The First Department determined plaintiff was properly awarded summary judgment on his Labor Law 240 (1) cause of action. Plaintiff was injured unloading a two-ton steel plate used to cover excavated areas at a construction site. The defendant’s argument that the plate was not unloaded for construction work. but rather for storage, was rejected:
Plaintiff made a prima facie showing that the work he was performing as an employee of Clean at the time of his accident was covered under section 240(1). There is no dispute that plaintiff was injured in the course of unloading an approximately two-ton steel plate at a construction site owned by defendant Con Ed, after transporting the plate to the site by truck. Witnesses consistently indicated that Clean routinely unloaded steel plates at the site for the purpose of covering areas excavated for electrical work.
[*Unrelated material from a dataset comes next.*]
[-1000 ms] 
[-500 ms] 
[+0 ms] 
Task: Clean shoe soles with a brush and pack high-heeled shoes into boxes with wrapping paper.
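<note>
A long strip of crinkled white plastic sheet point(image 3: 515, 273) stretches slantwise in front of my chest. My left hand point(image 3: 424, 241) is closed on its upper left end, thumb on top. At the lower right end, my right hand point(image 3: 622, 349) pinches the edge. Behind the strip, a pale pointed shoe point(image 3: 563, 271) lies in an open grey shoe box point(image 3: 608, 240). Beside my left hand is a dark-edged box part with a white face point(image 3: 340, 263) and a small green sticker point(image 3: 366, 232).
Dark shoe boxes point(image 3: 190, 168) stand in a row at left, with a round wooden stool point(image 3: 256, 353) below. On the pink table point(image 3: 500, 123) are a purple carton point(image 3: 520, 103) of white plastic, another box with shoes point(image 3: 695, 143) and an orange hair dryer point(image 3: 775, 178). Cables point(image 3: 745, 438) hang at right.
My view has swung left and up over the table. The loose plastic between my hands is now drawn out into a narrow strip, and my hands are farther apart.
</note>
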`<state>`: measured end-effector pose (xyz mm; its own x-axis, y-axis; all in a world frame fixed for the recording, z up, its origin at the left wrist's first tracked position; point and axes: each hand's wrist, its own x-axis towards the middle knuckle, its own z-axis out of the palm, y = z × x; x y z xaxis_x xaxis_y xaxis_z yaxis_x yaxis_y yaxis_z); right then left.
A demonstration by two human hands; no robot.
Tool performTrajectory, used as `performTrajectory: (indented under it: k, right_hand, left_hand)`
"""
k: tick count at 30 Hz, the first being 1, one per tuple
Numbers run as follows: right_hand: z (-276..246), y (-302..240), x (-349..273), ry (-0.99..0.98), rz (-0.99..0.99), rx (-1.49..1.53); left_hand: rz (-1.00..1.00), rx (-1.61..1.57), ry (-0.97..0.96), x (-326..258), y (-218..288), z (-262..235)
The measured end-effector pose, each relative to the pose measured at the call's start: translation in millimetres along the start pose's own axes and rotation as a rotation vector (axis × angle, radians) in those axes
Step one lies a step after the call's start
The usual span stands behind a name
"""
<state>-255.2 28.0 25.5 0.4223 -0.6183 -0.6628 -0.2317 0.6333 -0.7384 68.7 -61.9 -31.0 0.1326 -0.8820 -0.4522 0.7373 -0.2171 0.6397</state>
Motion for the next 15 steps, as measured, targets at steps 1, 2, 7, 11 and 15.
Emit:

Clean performed this work pursuant to a contract that required it to provide steel plates at excavation sites owned by defendant including the subject site, and also required Clean to perform work ancillary to other tasks enumerated under Labor Law § 240(1) such as removing construction-related debris and installing barricades for excavation work … . Moreover, plaintiff performed this work on an active construction site while another worker on the site was building a removable roof for a transformer vault.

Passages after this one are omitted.